The material below must be output exactly, line for line.

↓↓↓

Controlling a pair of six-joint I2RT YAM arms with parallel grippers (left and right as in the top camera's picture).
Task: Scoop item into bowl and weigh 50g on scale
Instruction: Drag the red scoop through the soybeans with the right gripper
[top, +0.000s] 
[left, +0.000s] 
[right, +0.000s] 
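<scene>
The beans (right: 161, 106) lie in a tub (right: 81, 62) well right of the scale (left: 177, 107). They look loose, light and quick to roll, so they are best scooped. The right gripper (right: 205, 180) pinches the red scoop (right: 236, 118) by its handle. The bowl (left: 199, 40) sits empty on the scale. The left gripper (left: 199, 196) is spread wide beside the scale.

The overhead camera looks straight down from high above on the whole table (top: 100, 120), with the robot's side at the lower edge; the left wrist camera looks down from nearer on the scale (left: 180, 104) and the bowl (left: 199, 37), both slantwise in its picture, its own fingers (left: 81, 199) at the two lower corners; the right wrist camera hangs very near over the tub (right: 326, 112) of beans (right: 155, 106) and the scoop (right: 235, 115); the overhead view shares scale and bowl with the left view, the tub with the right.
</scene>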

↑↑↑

- [RESPONSE BELOW]:
Controlling a pair of six-joint I2RT YAM arms with parallel grippers (left and right as in the top camera's picture).
Task: Scoop item into bowl and weigh 50g on scale
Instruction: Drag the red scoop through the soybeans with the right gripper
[top, +0.000s] 
[left, +0.000s] 
[right, +0.000s] 
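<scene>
The beans (right: 161, 106) lie in a tub (right: 81, 62) well right of the scale (left: 177, 107). They look loose, light and quick to roll, so they are best scooped. The right gripper (right: 205, 180) pinches the red scoop (right: 236, 118) by its handle. The bowl (left: 199, 40) sits empty on the scale. The left gripper (left: 199, 196) is spread wide beside the scale.

The overhead camera looks straight down from high above on the whole table (top: 100, 120), with the robot's side at the lower edge; the left wrist camera looks down from nearer on the scale (left: 180, 104) and the bowl (left: 199, 37), both slantwise in its picture, its own fingers (left: 81, 199) at the two lower corners; the right wrist camera hangs very near over the tub (right: 326, 112) of beans (right: 155, 106) and the scoop (right: 235, 115); the overhead view shares scale and bowl with the left view, the tub with the right.
</scene>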

Nothing else is part of this exercise.